Ce téléchargement ferait partie des fonctionnalités d’IA intégrées à l’appareil de Google, qui fonctionnent avec Gemini Nano, une version allégée du modèle Gemini. Cette technologie permet à Google Chrome d’effectuer certaines tâches d’IA en local, sans tout envoyer vers le cloud. Seulement, selon Hanff, c’est Chrome qui décide lui-même si un appareil est « compatible » avec cette fonctionnalité, puis lance automatiquement le téléchargement.
Chrome installerait un fichier d’IA sur votre PC à votre insu
Selon Hanff, Chrome enregistre sur le disque un fichier nommé weights.bin, qui pèse environ 4 Go. Ce fichier contient le modèle d’IA nécessaire au fonctionnement local de Gemini Nano. Lors d’un test réalisé avec une nouvelle installation de Chrome sur macOS, Hanff a constaté que le navigateur créait automatiquement un nouveau dossier et téléchargeait l’intégralité du modèle, sans qu’aucune notification ni fenêtre de dialogue n’apparaisse. Selon lui, cela s’est produit en arrière-plan alors que le navigateur semblait inactif.
De plus, si vous supprimez le fichier par la suite, vous constaterez que Chrome le télécharge à nouveau. Selon Hanff, la seule façon d’éviter cela est de désactiver les options expérimentales de Chrome ou de désinstaller complètement le navigateur.
Confidentialité et RGPD ?
Hanff estime que ce comportement pose problème à plusieurs égards. Il s’interroge tout d’abord sur la transparence. Selon lui, un navigateur qui télécharge plusieurs gigaoctets de données sans avertissement frôle les limites de ce que les utilisateurs sont en droit d’attendre. De plus, il estime que cette approche pourrait entrer en conflit avec les règles européennes en matière de protection de la vie privée. Il fait notamment référence à la directive ePrivacy et au RGPD, qui imposent des règles claires concernant ce que les logiciels sont autorisés à stocker localement sur un appareil et dans quelle mesure les utilisateurs doivent donner leur consentement explicite à cet effet.

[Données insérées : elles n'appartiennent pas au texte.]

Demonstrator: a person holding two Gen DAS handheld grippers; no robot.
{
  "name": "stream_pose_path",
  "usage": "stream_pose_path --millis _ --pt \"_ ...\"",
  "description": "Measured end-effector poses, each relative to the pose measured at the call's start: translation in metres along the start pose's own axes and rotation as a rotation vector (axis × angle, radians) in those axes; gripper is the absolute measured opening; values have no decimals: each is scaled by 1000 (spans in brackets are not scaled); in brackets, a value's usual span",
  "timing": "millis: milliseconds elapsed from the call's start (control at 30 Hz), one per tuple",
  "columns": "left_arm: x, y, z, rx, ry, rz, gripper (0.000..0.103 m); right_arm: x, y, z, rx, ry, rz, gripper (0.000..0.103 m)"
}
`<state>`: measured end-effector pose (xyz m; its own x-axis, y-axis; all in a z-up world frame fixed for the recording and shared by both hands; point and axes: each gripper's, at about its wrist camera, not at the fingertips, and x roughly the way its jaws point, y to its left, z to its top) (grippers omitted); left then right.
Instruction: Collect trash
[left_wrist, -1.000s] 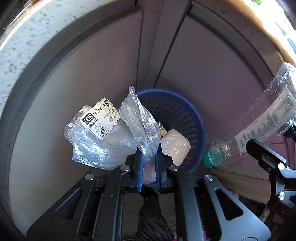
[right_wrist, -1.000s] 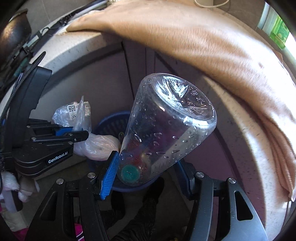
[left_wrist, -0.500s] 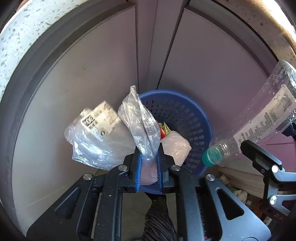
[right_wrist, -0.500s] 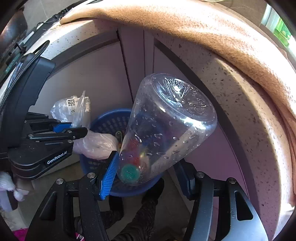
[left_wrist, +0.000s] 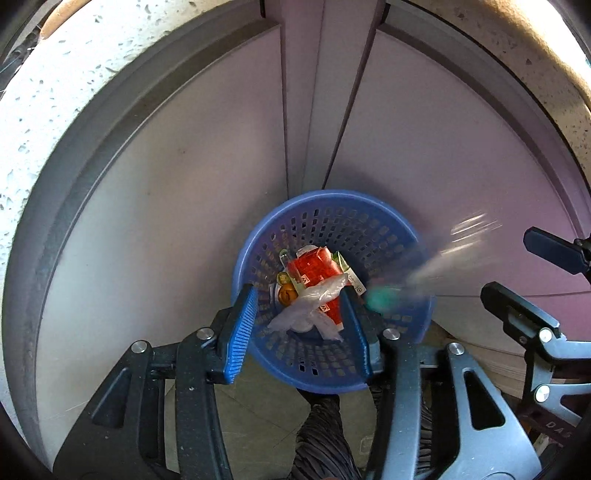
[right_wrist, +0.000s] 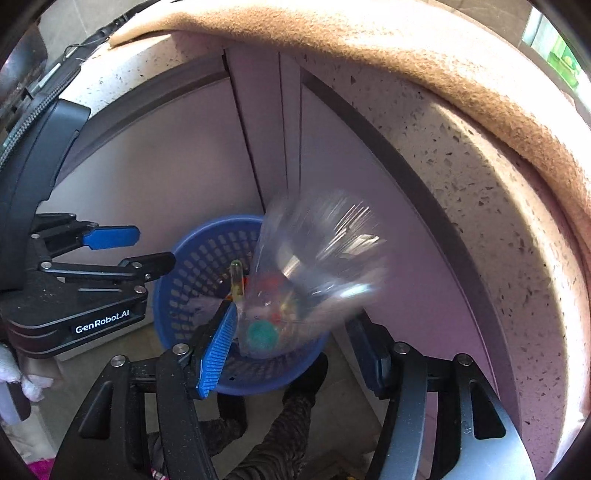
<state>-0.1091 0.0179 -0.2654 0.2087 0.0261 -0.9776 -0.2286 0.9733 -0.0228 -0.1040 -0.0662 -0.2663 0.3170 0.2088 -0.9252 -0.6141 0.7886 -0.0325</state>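
A blue perforated basket (left_wrist: 332, 194) (right_wrist: 207, 229) stands on the floor against cabinet doors. In it lie a red carton (left_wrist: 314, 266), small scraps and a crumpled clear plastic bag (left_wrist: 314, 302). My left gripper (left_wrist: 298, 295) (right_wrist: 155, 245) hangs right above the basket; its jaws are opening and nothing is between the pads. A clear plastic bottle (right_wrist: 317, 258) (left_wrist: 436, 258) with a green cap (right_wrist: 260, 332) is motion-blurred, cap down over the basket. It passes loosely between the jaws of my right gripper (right_wrist: 291, 321) (left_wrist: 506, 264), with a gap on the right side.
Grey cabinet doors (left_wrist: 166, 221) rise behind the basket under a speckled stone counter edge (right_wrist: 480, 166). A tan cloth (right_wrist: 406, 48) drapes over the counter. A person's leg in patterned fabric (left_wrist: 321, 435) stands just below the basket. Flat boards (left_wrist: 480, 350) lie at the right.
The left jaws have spread and the clear bag with the label has dropped out of them into the basket. The bottle has slid cap-first down toward the basket and is now blurred.
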Motion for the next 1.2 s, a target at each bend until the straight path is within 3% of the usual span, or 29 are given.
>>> stream_pose_path --millis 667,833,1200 --pt "-10 4 -4 -24 -38 17 50 -20 -15 1 -3 -44 38 60" --pt "-28 7 -3 -21 -67 19 58 -35 -18 2 -11 -60 51 60" --pt "-73 11 -6 -45 -139 18 60 -83 -29 9 -13 -134 102 62"
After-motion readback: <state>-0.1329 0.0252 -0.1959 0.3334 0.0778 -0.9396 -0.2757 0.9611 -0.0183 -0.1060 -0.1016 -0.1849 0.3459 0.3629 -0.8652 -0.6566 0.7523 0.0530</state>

La validité juridique de ce raisonnement n’a pour l’instant pas encore été vérifiée. Mais Hanff n’est pas le premier à mettre en garde contre le fait que les fonctionnalités d’IA s’introduisent de plus en plus souvent en catimini dans les appareils.
4 Go, ça peut sembler peu, jusqu’à ce qu’on le multiplie par des millions d’appareils
Pour les utilisateurs disposant d’une connexion Internet rapide et illimitée, 4 Go peuvent sembler une quantité raisonnable. Mais à l’échelle mondiale, ce n’est pas du tout le cas. Avec des connexions plus lentes, limitées ou coûteuses, un tel téléchargement silencieux peut bel et bien avoir un impact, tant sur la consommation de données que sur la facture.
Hanff souligne également le coût environnemental. Si Google déploie un tel modèle d’IA à grande échelle, ses calculs indiquent que cela entraînerait rapidement des pétaoctets de trafic de données supplémentaires et un impact énergétique considérable. Ses chiffres exacts sont discutables, mais son argument est clair : même l’IA locale a un coût, et celui-ci est répercuté sur l’utilisateur.
Google n’a pas encore réagi
Google n’a pour l’instant pas encore réagi de manière détaillée aux conclusions de Hanff. L’entreprise pourrait faire valoir que l’IA locale est justement plus respectueuse de la vie privée, car les données n’ont pas besoin de quitter l’appareil. La question fondamentale demeure toutefois : si un navigateur stocke à votre insu des gigaoctets de fichiers sur votre appareil, ne devriez-vous pas d’abord donner votre consentement explicite ? Selon Hanff, la réponse est clairement oui. La question est désormais de savoir si les utilisateurs (et, à terme, les autorités de contrôle européennes) partagent cet avis.